俺は小さく頷き、袖を捕まれているのとは逆の手でメアの肩に触れる。
「大丈夫だ、安心しろ。あれくらいならどうとでもなる」
「あ……はい」
メアは俺の言葉に強い説得力を感じたらしく、こくりと頷き、俺の袖からそっと手を離す。

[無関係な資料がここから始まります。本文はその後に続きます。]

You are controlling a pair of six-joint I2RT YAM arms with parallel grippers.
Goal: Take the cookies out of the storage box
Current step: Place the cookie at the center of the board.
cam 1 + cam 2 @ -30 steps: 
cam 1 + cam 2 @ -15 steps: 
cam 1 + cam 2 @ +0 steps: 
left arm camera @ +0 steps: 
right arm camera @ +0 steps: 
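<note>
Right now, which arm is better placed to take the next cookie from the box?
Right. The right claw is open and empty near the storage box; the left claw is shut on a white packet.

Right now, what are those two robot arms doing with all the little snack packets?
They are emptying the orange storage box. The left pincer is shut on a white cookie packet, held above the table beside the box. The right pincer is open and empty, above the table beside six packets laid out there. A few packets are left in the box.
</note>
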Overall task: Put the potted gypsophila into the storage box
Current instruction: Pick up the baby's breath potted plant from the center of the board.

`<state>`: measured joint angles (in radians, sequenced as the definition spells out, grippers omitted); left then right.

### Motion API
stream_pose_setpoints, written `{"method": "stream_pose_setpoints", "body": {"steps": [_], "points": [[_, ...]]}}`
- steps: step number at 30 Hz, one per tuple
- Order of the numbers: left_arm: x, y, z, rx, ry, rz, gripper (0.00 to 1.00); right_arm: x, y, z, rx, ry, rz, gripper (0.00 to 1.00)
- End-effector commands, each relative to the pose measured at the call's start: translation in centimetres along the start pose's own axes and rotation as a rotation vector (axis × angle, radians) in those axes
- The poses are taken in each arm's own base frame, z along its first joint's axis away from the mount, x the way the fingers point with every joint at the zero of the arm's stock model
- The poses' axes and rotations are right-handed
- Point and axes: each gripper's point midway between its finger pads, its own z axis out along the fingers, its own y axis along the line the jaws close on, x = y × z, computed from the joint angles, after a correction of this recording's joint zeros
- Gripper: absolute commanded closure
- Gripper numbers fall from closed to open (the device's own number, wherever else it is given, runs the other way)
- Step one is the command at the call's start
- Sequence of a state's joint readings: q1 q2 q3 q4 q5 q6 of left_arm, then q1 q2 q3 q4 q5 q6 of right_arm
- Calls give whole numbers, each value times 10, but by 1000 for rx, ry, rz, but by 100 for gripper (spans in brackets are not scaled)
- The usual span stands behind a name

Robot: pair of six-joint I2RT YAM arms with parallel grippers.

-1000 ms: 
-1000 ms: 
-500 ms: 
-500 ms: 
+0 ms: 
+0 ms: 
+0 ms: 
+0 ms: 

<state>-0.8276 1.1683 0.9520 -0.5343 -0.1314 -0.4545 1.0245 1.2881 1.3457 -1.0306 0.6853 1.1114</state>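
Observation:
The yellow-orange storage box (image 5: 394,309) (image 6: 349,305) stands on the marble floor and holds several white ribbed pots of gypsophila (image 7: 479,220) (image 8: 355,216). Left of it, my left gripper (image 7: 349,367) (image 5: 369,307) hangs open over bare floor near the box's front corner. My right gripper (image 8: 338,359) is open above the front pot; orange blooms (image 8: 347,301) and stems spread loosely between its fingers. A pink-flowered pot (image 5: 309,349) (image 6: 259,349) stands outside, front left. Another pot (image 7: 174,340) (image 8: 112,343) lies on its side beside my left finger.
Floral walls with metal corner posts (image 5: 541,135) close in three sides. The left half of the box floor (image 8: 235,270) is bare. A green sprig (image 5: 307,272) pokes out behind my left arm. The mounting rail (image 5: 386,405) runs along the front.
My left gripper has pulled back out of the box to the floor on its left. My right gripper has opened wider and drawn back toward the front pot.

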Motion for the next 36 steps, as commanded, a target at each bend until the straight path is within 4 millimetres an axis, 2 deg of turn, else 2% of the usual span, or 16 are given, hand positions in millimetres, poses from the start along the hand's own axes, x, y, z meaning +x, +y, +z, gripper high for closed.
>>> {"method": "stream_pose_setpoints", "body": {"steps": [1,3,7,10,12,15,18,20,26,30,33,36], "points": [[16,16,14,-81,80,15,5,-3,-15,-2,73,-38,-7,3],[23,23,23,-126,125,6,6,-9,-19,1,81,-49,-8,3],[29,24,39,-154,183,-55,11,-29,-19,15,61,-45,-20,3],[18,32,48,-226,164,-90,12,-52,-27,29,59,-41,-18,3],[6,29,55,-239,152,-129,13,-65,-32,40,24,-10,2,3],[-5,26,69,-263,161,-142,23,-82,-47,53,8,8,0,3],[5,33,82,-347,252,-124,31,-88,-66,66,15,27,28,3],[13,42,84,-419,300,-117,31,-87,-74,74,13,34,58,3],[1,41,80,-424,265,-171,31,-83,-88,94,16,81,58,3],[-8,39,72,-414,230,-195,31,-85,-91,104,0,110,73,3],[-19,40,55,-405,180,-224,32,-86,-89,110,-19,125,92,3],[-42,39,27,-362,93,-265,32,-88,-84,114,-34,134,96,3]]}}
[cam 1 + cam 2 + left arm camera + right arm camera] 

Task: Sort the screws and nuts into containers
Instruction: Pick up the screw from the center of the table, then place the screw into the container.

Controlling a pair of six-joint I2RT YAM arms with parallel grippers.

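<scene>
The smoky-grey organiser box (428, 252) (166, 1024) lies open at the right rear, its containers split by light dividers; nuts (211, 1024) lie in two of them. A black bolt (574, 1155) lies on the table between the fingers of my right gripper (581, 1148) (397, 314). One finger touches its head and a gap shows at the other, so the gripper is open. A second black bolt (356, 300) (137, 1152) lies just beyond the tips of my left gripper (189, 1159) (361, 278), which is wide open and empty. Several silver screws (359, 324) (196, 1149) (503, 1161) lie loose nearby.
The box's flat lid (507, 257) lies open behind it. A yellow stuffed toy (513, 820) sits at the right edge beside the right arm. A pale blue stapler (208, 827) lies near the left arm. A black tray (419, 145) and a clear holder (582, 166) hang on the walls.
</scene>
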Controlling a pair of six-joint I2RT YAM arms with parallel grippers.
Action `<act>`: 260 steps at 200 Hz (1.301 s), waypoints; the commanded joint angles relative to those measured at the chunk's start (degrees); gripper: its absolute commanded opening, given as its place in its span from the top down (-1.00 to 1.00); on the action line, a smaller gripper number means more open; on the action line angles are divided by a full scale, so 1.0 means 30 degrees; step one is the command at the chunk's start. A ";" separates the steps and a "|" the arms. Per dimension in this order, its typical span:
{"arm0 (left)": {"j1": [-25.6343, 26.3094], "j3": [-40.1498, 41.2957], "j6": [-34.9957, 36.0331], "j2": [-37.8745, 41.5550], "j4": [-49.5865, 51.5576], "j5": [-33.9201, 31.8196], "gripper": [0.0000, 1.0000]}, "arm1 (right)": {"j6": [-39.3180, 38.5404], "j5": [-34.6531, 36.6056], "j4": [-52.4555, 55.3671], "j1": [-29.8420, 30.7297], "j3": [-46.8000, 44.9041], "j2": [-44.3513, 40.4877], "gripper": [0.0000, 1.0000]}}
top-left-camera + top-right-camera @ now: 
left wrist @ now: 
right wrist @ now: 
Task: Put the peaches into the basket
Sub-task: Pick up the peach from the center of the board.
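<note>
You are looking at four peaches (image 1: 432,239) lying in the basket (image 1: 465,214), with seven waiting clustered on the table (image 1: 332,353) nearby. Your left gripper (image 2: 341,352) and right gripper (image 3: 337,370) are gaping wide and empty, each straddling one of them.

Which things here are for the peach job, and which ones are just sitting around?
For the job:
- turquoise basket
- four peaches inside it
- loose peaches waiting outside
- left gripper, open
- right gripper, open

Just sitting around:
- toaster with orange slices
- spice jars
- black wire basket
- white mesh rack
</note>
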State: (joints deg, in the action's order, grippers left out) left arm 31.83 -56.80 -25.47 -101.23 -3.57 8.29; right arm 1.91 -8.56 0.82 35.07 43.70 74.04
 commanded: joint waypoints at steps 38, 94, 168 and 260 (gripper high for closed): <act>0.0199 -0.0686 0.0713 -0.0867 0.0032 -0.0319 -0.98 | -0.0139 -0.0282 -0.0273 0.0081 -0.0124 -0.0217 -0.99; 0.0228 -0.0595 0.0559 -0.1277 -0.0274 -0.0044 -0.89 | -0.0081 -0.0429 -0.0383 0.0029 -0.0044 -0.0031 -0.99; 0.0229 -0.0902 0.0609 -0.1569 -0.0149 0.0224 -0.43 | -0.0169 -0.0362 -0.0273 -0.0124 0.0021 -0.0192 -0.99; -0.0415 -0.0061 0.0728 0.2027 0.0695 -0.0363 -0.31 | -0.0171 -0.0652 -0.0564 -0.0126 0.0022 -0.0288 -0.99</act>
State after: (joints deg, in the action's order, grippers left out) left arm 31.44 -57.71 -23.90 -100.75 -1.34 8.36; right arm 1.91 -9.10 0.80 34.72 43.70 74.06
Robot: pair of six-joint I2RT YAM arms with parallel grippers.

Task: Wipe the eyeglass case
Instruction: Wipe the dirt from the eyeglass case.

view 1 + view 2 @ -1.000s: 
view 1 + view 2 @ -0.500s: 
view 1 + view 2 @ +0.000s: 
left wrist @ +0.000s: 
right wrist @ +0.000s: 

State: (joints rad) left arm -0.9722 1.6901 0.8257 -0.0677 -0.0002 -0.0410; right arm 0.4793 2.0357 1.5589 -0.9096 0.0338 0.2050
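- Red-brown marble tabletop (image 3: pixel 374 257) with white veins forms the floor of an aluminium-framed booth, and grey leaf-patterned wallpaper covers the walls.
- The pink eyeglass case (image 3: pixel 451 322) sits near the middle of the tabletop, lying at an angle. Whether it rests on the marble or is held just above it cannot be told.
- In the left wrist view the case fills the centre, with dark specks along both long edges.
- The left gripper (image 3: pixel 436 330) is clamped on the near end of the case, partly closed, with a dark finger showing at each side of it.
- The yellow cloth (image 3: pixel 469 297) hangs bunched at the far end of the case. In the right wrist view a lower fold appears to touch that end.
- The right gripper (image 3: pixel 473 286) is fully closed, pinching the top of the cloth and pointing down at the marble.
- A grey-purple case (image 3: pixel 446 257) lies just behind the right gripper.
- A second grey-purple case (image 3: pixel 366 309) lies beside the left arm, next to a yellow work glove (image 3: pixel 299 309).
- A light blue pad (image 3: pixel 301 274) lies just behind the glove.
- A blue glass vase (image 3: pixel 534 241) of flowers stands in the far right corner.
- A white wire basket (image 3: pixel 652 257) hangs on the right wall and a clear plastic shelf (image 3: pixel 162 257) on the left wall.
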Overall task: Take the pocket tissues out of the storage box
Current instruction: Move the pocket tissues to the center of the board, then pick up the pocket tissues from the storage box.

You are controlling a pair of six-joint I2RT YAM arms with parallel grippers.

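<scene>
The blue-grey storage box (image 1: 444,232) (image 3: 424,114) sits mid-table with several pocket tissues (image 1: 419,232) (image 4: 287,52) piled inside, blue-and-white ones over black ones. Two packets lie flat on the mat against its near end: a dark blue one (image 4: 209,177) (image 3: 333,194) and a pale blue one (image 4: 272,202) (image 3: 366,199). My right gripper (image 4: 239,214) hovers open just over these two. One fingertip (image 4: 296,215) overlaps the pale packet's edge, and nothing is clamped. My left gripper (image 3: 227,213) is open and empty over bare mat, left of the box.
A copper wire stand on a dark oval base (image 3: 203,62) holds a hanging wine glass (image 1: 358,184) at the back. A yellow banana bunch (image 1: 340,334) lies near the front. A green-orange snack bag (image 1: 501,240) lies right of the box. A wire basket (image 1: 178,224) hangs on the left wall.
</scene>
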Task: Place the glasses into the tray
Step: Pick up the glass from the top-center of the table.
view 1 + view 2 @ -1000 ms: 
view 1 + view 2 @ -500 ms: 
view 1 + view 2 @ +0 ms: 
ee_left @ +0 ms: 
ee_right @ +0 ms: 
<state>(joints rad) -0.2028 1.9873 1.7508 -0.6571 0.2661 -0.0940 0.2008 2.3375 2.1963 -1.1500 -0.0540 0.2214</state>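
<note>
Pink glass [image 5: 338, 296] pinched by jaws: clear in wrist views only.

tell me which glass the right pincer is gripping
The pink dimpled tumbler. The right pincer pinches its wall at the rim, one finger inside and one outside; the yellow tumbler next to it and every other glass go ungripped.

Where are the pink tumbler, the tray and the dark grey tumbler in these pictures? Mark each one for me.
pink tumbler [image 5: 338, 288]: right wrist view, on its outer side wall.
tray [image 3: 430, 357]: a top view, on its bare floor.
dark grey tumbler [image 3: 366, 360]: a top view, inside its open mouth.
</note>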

俺はオーテムを彫ってもらうための見本に用意していた世界樹のオーテムへと近づき、杖を向ける。
「アベル殿、もう、いいじゃありませんか、もう……」
魔術師の一人の女が、疲れ切ったように言った。
俺は適当に苦笑いを返してから、杖を振った。
……ちょっと、力入れとくかな。
敵さんも大分気張ってるみたいだし。
「পুতুলমেঘআসা」
世界樹のオーテムの目から、眩いばかりの光が溢れ出す。
その場にいる全員が目を手で覆った。
ずおぉおおお!
雲が、結界へと押し寄せる。
空間がせめぎ合うかのような低い音が、ファージ領全土に響く。
「ড্রাগনহাত」
世界樹のオーテムを介し、雲へと魔術を掛ける。
雲が渦を巻いて塊り、長い胴を持つ竜を象った。
竜は大きな口を開けながら結界へと飛び込む。
不可視の結界が、甲高い音を立てて崩れ去る。
竜を象っていた雲は分散され、ファージ領の上空へと流れ込んできた。
「お、行った行った」
……ちょっと来すぎか。
しばらくは雲の流れを制御する必要がありそうだ。
「「「え?」」」
魔術師達が、呆然とした顔で空を見る。
ジャガーは地面に這った姿勢をのまま、首だけを大きく曲げて空を注視し、あんぐりと口を開けている。
「アベル殿……あなた、人間ですか?」
さっき俺の行為を止めようとして声を掛けてきた女の魔術師が、感嘆というよりは畏怖の窺える顔色で言った。